The white-tailed lapwing usually occurs in flocks of 6 to 25 individuals during winter and in much smaller flocks during migration. It feeds on a range of small invertebrates, such as worms and molluscs, as well as on a variety of insects, especially beetles and grasshoppers. It also occasionally takes small vertebrates (2) (4) (5). Using its long legs to wade through the water, the white-tailed lapwing picks its prey from on or just below the water’s surface (4). Unusually, the white-tailed lapwing also swims when foraging, and is one of only two species in its family to regularly put its head underwater when searching for food (5). It will also find food on dry ground (3).

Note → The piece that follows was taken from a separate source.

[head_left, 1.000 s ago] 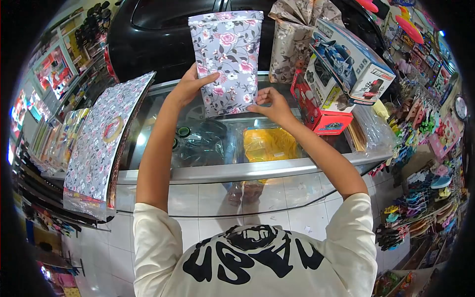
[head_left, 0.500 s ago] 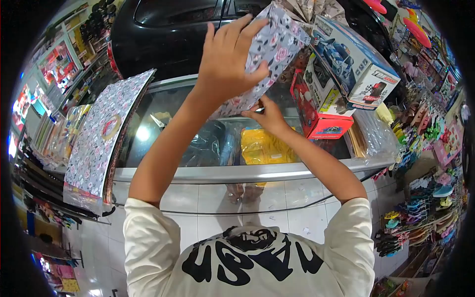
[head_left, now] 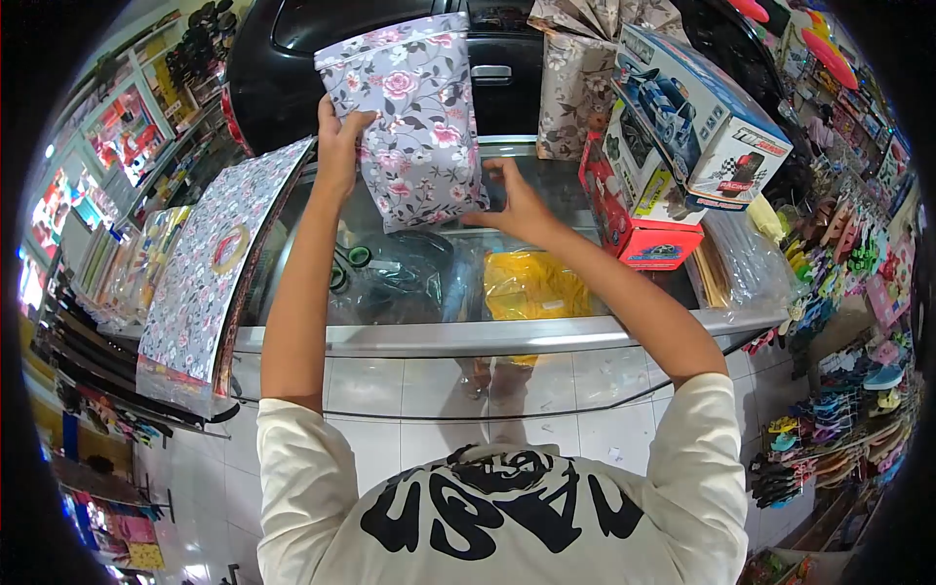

A seasonal and monogamous breeder, the white-tailed lapwing rears its young in loose colonies of 4 to 24 pairs, although one such colony was found to consist of up to 100 pairs (5). The breeding season occurs from April to May. Nest sites include dried rice paddies, vegetated marshes and overgrown islets. The nest of the white-tailed lapwing is formed from a shallow depression in open ground with an occasional vegetation lining and has a mud structure around the edge which is thought to protect against flooding (6).
The white-tailed lapwing usually has a clutch of 4 eggs, which are incubated for 21 to 24 days. Once the chicks hatch, they are cared for by both adults (2). Lapwing species are known to be particularly aggressive around the nest, calling loudly and swooping down on any intruders to protect their brood (5).